Поводыри богов (Алферова) - страница 60

Молодая женщина, смуглая от природы, выглядела еще смуглее на фоне желтого лошадиного бока. Она с любопытством принялась разглядывать нового знакомца, назвавшего Соловья странным чужим именем – Бул, смотрела и не понимала, почему трое мужчин казались ей похожими между собой. Ладно бы еще двое ее спутников, оба высокие, стройные, невзирая на лета, оба со светлым, но твердым взором и широкими прямыми плечами. Хотя тот, кого называли Диром, бородат, и его длинные волосы пестрят седыми прядями, а черты лица суровы и резки, словно береговой гранит, не поросший мхом. Но третий, смешной толстяк на тонких ногах со взъерошенной бородой и круглым рыхлым носом, почему он кажется братом первым двум? Оприна знает наперед, что он не отправится на праздник в город, не захочет расстаться с прибывшими друзьями, что бы ни говорили о нем по дороге, как бы ни торопились отпустить на забавы. Они просидят за разговорами всю колдовскую ночь, а ее отправят смотреть счастливые сны: чтоб не подслушивала. А там, у города, на холмах горят костры, несутся огни по обрывистому берегу, вздымает на волнах пестрые и душистые венки седой Волхов, глубоко на дне гуляет Ящер, глядит сквозь толщу вод на тревожное ночное небо в красных пятнах пламени, дует и крутит облака, сдирая их с островерхих четырехугольных башен крепости. Волны будут гудеть, и облака носиться над рекой – всю ночь, потому что некому тронуть струны волшебных гуслей и успокоить их. Гусли с именем хозяина, вырезанным на сухом певучем дереве, надежно упакованы в переметную суму, она сама глядела, как увязывали; гусли пролежат всю ночь без дела, всю короткую купальскую ночь, и вилы-русалки не станут плясать и коситься на людей большими глазами, переменчивыми, как небо, как вода в реке. Семарглы не прилетят проститься перед тем, как уйти под землю до будущей весны. У мужчин, видать, важные дела, если они не пожалели кротких русалок, не дали им поиграть напоследок, вкусить-полюбить невечной, но крепкой и сладкой человеческой мужской плоти. И ее тело, ее полные груди и нежные стегна этой ночью, как и предыдущими ночами, не придавит к земле горячая тяжесть мужчины, не утишится шум молодой крови, не насытится желание.
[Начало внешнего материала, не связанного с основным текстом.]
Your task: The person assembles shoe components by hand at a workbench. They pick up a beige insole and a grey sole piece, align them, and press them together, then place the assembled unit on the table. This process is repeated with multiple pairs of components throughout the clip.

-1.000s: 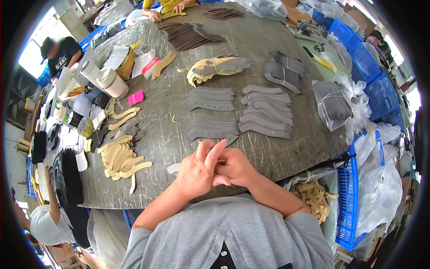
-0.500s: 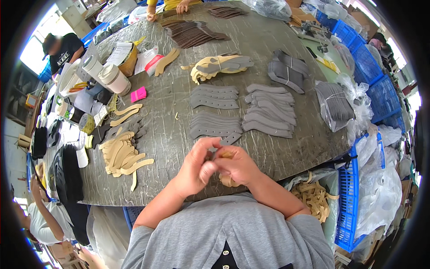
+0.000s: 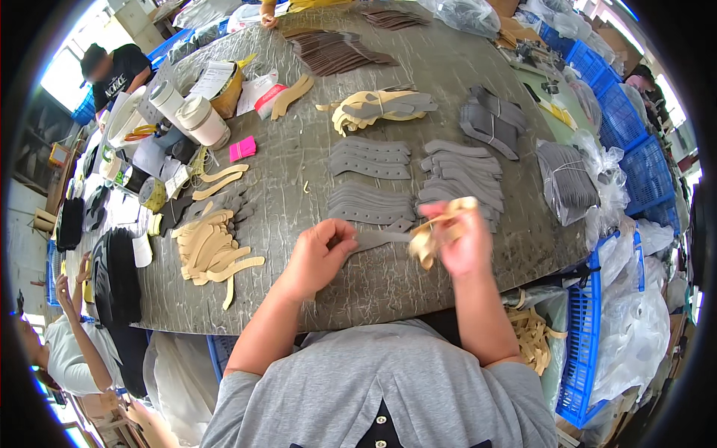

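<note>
My left hand point(image 3: 315, 261) pinches one end of a curved grey strip point(image 3: 379, 239), which reaches out to the right over the table. To its right my raised right hand point(image 3: 469, 245), smeared by motion, grips a crumpled tan strip point(image 3: 424, 246) that curls out of the fingers. Just beyond the hands lie rows of grey punched strips point(image 3: 370, 201), with more in a second row point(image 3: 369, 158) farther off. Beside them is a stack of curved grey strips point(image 3: 461, 172), partly covered by my right hand. A loose pile of tan strips point(image 3: 205, 250) lies at the left.
Tied bundles point(image 3: 385, 108) lie farther back, with brown strips point(image 3: 336, 54) beyond. White jars point(image 3: 203, 123) and a pink pad point(image 3: 243, 148) stand left. A bag of tan scraps point(image 3: 532, 336) and a blue crate point(image 3: 579, 343) are at the near right. Other people work around the table.
My hands were together; now they are apart. The right has moved rightward with the tan strip, and the grey strip shows in my left. The view has shifted slightly.
</note>
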`<act>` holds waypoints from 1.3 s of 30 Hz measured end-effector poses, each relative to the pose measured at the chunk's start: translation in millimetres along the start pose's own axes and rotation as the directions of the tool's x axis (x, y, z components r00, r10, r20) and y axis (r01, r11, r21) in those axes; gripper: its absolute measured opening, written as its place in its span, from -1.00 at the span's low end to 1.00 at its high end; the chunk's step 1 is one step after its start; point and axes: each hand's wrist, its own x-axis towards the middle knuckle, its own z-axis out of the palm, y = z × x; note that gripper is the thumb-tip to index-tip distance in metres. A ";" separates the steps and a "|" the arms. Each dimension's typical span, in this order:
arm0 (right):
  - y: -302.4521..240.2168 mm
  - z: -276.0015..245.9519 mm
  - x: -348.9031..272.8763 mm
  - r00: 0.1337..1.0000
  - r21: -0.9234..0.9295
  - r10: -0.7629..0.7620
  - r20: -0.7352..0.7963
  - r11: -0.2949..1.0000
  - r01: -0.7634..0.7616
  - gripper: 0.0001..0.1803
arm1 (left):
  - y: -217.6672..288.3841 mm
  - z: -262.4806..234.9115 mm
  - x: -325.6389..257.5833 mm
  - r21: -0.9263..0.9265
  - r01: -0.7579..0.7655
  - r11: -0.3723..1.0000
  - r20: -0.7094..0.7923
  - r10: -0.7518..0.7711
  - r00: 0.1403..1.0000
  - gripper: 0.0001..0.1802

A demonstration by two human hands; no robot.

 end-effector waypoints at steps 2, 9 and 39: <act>-26.9 -24.4 9.5 0.988 0.112 -0.131 -0.083 0.984 0.139 -0.88 | -14.4 -1.3 4.0 -0.002 0.201 0.980 0.081 -0.200 0.976 -0.95; -46.0 -43.0 -15.6 0.909 -0.292 -0.383 -0.162 0.899 0.326 -0.90 | -27.9 -18.2 6.8 0.368 0.166 0.915 0.536 -0.355 0.766 -0.94; 50.2 -37.3 -19.5 0.978 -0.921 -0.048 0.203 0.329 0.207 -0.83 | -45.6 -4.3 -18.1 0.296 0.381 0.876 0.034 -0.409 0.912 -0.82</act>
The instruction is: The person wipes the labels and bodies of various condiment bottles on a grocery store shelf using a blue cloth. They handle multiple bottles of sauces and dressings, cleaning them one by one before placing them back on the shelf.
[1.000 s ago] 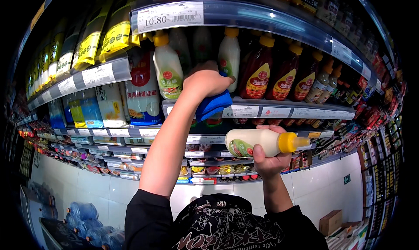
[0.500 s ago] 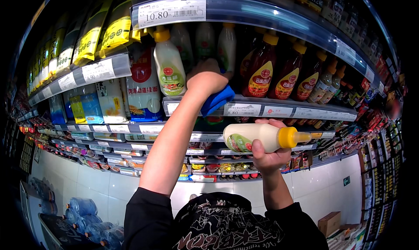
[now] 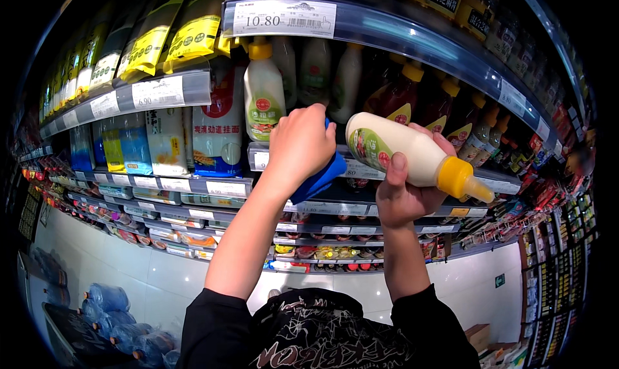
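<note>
Low down on the far left, big blue water bottles (image 3: 106, 298) lie in a pile. Up above are yellow bags (image 3: 195, 37) on a shelf. Next comes a red, white and blue bag (image 3: 218, 127). A white bottle with a yellow cap (image 3: 264, 92) stands up on the next shelf. The left hand (image 3: 300, 143) is in front of that shelf's edge, near this bottle. Its fingers are curled up tight around a blue cloth (image 3: 322, 179), which pokes out beside and below the hand. To the right, the right hand (image 3: 412, 195) has its thumb in front and fingers behind, half curled around another white bottle (image 3: 403, 150). That bottle is up in front of the shelf, tipped over, with its yellow cap (image 3: 456, 177) pointing right and down. Behind it, dark red bottles (image 3: 411, 85) stand on the shelf.
</note>
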The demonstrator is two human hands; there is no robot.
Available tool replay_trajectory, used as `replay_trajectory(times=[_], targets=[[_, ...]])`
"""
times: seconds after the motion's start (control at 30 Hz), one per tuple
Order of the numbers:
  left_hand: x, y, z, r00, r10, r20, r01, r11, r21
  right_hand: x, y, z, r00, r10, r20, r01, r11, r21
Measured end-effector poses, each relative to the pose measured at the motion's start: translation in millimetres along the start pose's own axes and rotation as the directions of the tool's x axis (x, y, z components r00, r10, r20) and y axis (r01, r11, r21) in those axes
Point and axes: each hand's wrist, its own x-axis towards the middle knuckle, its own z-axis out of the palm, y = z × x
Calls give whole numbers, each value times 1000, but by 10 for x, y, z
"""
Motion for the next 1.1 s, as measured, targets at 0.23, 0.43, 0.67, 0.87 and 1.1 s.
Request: replay_trajectory(times=[0.23, 0.43, 0.67, 0.87, 1.1], targets=[[-844, -395, 66, 992, 113, 46, -70, 838, -542, 254, 314, 294, 980, -96, 176, 150, 935, -323], [-1167, -636, 264, 974, 85, 211, 94, 694, -714, 407, 452, 486, 834, -16, 552, 301, 851, -430], [-1224, -687, 239, 958, 89, 274, 129, 718, -684, 603, 447, 633, 821, 415, 392, 58, 622, -781], [-1264, -798, 327, 953, 125, 278, 102, 729, -677, 529, 279, 702, 911, 258, 323, 179, 458, -871], [-1307, -836, 352, 940, 137, 311, 141, 675, -724, 524, 168, 717, 906, -95, 413, 419, 341, -841]])
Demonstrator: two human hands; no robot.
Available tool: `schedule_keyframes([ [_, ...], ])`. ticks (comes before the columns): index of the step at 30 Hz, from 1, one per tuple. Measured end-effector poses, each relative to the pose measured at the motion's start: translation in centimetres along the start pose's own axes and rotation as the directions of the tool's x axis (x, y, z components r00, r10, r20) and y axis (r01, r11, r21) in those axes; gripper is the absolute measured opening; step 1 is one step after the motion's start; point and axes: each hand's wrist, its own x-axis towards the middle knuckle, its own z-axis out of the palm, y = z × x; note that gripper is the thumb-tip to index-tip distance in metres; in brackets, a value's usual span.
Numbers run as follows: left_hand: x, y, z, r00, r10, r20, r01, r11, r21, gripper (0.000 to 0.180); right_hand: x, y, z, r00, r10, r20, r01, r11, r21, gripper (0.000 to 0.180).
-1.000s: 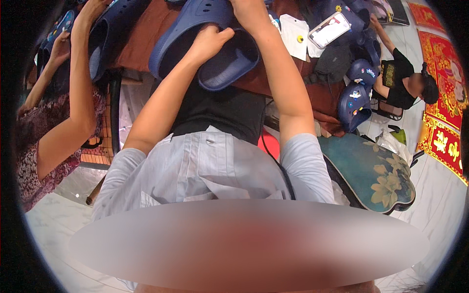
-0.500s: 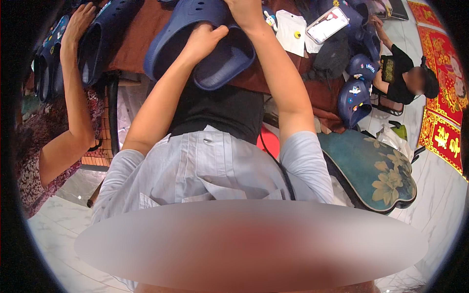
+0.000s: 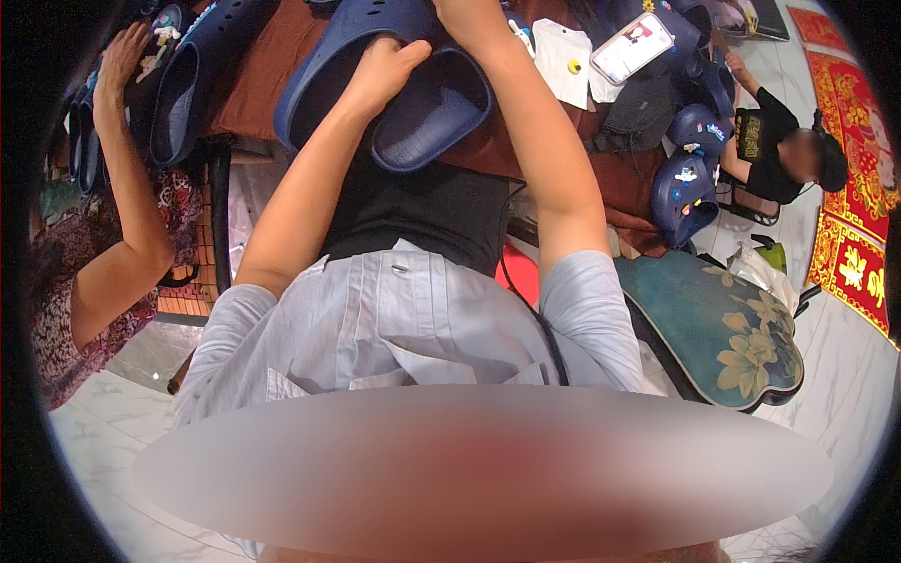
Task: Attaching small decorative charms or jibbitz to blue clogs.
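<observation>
From where I stand, a co-worker's hand (image 3: 124, 61) on the far left rests by charm-studded clogs, and beside it a plain navy clog (image 3: 192, 89) lies on the brown cloth (image 3: 251, 105) over the bench. Then comes the navy foam clog (image 3: 432, 136) being worked on, at the bench's near edge, its open heel end toward the wearer. I judge it light, springy and hard to break, its smooth skin a touch slippery; the thick heel rim looks the surest hold, while the upper probably flexes if squeezed. The left hand (image 3: 387, 70) dips into the foot opening, thumb showing and the other fingers mostly hidden, so I can't tell whether they pinch anything. The right hand (image 3: 465, 19) is over the upper, its fingers cut off at the top edge; whether it grips, I can't say. Further right lie a white card (image 3: 561, 61) with a round yellow charm, a phone (image 3: 633, 49) with its screen lit, and a charm-decorated clog (image 3: 683, 192).
</observation>
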Motion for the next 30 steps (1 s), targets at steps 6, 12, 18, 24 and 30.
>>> schedule_keyframes([
  [6,0.7,-0.9,0.4,0.999,0.036,0.000,-0.036,0.994,-0.107,0.046,0.8,1.0,0.5,0.989,-0.094,0.117,0.113,0.979,-0.167,0.008],
  [12,2.2,-1.8,-1.8,0.999,-0.038,0.008,0.039,0.960,-0.276,0.031,0.3,0.8,3.3,0.963,-0.119,0.244,0.198,0.921,-0.335,0.014],
  [18,1.8,-0.7,-2.2,0.995,-0.035,-0.092,0.003,0.945,-0.327,0.032,1.8,0.5,4.0,0.942,-0.075,0.328,0.225,0.865,-0.449,0.018],
  [24,2.1,-1.4,-1.9,0.990,-0.024,-0.140,-0.017,0.957,-0.288,0.035,1.9,0.2,2.3,0.945,-0.050,0.323,0.153,0.941,-0.302,0.020],
  [30,1.9,-1.4,-0.9,0.998,0.009,-0.067,-0.021,0.982,-0.188,0.039,-1.4,3.9,-5.5,0.993,-0.005,-0.122,-0.031,0.956,-0.292,0.021],
])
Кроткие вилы качаются на завитых лентами березовых ветках, связанных кольцами к празднику. Завидев, что люди, которых они считали своими – вилы не уточняли, своими хозяевами или своими прислужниками, – устраиваются под высокой ольхой, русалки перебираются поближе, играют поясками, развешенными на ветвях ольхи, навостряют ушки. Неожиданный порыв ветра шлепает волной в крутой берег там внизу, за избушкой. Сгущается воздух, но вместо семарглов, которых ожидали увидеть вилы и уже изготовились дразнить крылатых псов, уже припрятали лакомые кусочки в широкие рукава, от реки к ним скользят две легкие фигуры. Они похожи на русалок, но увенчаны венками из красно-зеленых резных нездешних листьев с гроздьями темных ягод, пахнущих дорогим пряным вином. И одеты куда как странно: рубахи на них не прямые, а заложены складками от ворота, рукавов вовсе нет, на левом плече застежка, правое – голое. Но пояска поверх непривычной одежды не повязано, как и у всякой русалки. Усталые гостьи собрались было отдохнуть среди ветвей просторной ольхи, но кроткие вилы, расширив большие глаза до недоступного людям предела, мгновенно преображаются. Шипят, плюются и точат выпущенные коготки о кору. Их искаженным гневом лицам может позавидовать грозная Карна, та, что летит в бою перед витязями, указывая, куда разить врага. Еще мгновение, и вилы всей стаей бросаются вперед – защищать свою территорию, свое дерево и своих людей. На самих людей надежды мало, люди слабы: могут пожалеть и приютить кого угодно, всякую дрянь подобрать могут, к столу усадить, одно слово – люди! Ольха дрожит-трепещет листьями, поясками и убрусами, визг, щелканье осыпают поляну, словно орехи катятся к избушке. Кони испуганно ржут, выворачивая бархатные уши, истошно вопит разбуженная коза.